◆ Your instructions: Output exactly the lines below, starting with the line that has "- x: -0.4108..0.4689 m" and going on through the line that has "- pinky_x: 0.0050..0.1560", both included, and no other lines.

◆ Records for processing:
============

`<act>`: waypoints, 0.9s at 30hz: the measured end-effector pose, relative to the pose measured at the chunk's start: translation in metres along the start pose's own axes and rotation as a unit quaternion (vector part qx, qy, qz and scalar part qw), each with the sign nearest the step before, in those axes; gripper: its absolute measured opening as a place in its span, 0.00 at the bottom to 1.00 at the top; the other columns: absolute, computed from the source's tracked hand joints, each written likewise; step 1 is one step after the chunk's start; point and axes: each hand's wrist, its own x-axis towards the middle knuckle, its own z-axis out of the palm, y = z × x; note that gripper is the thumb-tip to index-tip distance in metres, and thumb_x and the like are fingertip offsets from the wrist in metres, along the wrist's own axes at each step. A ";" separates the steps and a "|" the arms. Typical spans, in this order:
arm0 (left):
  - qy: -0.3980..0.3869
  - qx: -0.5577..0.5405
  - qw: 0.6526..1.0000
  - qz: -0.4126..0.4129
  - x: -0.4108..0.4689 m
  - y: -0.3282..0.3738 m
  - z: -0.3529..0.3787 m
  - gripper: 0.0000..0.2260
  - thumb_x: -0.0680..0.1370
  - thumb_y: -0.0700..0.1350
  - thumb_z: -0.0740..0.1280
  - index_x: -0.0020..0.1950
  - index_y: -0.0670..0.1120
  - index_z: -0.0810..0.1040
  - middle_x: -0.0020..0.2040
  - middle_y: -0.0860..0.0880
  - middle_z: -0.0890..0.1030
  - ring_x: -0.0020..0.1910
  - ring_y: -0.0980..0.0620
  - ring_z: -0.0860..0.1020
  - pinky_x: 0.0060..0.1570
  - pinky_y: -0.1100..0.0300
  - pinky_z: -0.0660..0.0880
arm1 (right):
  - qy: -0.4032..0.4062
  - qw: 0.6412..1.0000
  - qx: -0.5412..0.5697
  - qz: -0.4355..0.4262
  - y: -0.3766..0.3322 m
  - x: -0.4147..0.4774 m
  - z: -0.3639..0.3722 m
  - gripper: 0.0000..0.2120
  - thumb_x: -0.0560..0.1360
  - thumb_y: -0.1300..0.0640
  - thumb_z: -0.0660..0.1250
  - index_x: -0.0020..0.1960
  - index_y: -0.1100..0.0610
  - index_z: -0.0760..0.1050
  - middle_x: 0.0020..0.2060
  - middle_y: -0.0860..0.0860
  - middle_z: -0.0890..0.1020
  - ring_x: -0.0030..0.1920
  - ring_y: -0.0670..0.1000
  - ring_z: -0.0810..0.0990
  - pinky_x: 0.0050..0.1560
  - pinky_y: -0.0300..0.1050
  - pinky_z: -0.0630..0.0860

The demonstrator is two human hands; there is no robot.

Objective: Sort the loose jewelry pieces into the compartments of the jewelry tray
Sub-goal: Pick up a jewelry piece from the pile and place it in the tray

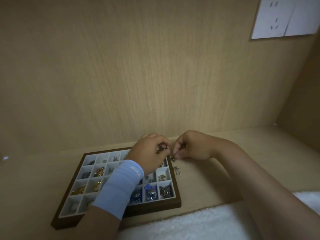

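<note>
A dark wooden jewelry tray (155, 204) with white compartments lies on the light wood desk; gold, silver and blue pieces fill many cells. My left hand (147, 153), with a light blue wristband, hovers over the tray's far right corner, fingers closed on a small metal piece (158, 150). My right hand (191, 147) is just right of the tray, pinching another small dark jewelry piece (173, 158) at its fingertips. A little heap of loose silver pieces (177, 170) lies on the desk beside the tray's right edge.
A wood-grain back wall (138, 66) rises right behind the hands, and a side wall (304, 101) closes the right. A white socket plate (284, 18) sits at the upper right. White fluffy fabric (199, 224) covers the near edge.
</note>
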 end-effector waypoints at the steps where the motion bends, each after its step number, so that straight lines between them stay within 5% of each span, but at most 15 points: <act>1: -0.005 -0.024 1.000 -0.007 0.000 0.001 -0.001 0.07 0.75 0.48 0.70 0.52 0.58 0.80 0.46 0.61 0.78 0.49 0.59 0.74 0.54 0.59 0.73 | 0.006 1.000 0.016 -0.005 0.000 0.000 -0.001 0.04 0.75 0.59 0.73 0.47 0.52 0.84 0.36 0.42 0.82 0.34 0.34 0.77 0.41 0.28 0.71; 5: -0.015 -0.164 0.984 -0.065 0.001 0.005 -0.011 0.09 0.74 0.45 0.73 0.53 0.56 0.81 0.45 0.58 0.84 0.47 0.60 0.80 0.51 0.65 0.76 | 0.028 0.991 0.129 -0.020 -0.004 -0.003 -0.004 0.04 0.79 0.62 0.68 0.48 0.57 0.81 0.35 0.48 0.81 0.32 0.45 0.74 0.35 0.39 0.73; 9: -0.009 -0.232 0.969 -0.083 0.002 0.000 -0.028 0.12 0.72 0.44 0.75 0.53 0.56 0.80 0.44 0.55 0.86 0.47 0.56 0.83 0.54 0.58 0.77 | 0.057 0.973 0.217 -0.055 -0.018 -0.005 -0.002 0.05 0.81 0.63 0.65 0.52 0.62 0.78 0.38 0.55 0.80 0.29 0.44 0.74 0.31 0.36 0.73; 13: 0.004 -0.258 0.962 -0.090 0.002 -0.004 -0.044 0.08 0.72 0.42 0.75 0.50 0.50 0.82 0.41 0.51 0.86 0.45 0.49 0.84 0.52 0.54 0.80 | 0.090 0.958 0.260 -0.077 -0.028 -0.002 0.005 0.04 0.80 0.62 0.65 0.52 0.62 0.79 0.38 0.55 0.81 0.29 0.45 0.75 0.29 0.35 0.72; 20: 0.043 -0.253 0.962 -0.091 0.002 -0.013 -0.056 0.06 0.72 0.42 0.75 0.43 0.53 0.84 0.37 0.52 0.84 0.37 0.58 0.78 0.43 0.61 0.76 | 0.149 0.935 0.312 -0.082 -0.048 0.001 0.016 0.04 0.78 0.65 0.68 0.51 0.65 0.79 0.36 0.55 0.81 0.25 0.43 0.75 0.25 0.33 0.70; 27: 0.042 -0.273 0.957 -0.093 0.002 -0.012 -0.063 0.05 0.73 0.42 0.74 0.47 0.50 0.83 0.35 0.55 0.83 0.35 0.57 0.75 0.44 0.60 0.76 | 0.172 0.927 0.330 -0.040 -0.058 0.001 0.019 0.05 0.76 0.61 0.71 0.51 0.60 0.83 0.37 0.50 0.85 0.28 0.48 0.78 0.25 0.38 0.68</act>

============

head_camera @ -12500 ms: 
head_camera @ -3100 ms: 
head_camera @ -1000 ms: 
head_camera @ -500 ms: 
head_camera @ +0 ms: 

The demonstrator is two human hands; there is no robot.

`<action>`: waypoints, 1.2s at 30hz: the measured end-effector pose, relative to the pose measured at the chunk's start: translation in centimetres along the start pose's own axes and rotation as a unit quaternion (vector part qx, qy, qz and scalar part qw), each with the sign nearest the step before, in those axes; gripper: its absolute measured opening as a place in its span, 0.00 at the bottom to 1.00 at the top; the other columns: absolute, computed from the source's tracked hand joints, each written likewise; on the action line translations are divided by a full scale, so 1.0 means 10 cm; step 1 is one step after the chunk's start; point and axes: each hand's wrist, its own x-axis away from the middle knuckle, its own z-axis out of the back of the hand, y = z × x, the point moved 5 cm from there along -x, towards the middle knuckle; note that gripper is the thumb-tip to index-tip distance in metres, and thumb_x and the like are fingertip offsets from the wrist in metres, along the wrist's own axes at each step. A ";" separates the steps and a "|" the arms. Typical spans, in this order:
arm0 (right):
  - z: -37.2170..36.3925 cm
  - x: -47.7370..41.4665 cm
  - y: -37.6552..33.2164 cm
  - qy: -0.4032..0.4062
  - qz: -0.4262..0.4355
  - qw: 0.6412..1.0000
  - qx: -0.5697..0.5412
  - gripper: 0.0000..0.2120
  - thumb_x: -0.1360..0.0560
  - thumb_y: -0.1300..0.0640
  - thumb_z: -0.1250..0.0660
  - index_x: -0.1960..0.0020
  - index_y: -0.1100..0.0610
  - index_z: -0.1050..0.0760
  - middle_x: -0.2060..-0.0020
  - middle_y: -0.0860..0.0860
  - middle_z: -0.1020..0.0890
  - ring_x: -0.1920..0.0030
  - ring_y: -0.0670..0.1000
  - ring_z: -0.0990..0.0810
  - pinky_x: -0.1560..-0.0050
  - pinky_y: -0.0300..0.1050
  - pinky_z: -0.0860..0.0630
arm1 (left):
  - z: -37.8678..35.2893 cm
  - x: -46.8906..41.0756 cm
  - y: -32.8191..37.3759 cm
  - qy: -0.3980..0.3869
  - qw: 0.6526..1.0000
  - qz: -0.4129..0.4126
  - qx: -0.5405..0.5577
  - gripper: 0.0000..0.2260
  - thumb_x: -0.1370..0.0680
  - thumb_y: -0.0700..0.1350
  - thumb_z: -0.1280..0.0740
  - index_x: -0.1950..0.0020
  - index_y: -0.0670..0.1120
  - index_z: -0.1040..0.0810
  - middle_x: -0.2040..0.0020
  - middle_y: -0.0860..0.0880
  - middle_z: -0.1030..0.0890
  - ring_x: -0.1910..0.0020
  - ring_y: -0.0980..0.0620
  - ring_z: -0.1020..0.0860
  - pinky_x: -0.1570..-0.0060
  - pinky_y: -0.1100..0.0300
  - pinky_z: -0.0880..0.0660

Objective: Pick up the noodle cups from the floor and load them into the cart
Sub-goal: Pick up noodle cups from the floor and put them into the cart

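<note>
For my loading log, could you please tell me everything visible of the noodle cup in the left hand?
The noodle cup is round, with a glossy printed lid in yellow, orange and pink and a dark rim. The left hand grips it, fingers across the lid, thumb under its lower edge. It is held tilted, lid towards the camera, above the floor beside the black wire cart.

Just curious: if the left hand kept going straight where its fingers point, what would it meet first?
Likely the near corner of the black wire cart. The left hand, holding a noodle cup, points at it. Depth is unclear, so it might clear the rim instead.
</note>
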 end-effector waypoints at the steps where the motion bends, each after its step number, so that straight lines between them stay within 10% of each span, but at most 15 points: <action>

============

◆ Expected answer:
  - x: -0.4108..0.4689 m
  - y: -0.3282..0.3738 m
  - z: -0.3529..0.3787 m
  - gripper: 0.0000..0.2260
  - thumb_x: -0.0680..0.1370
  - thumb_y: -0.0700..0.1350
  - thumb_z: -0.0740..0.1280
  - index_x: -0.0020..0.1950
  - index_y: -0.0670..0.1120
  - index_z: -0.0810..0.1040
  - middle_x: -0.0020..0.2040
  - middle_y: -0.0860..0.0880
  - middle_z: -0.0890..0.1030
  - ring_x: -0.0020..0.1910
  - ring_y: -0.0980..0.0620
  - ring_z: -0.0860..0.1020
  - pinky_x: 0.0060..0.1570
  - pinky_y: -0.1100..0.0300
  - pinky_z: -0.0660..0.0880
arm1 (right):
  - qy: -0.4032..0.4062
  - qw: 0.6412..1.0000
  - qx: -0.5412..0.5697
  - qz: -0.4355..0.4262
  - y: -0.3766..0.3322 m
  - x: -0.4147..0.4774 m
  - z: -0.3639..0.3722 m
  - gripper: 0.0000..0.2120
  - thumb_x: -0.0560..0.1360
  - thumb_y: -0.1300..0.0640
  - thumb_z: -0.0660..0.1250
  - index_x: -0.0020..0.1960
  - index_y: -0.1100..0.0610
  - index_z: -0.0760..0.1050
  - middle_x: 0.0020..0.2060
  - middle_y: -0.0860..0.0860
  - middle_z: -0.0890..0.1020
  - ring_x: -0.0030..0.1920
  - ring_y: -0.0670..0.1000
  - ring_z: -0.0810..0.0990
  - pinky_x: 0.0050..0.1560

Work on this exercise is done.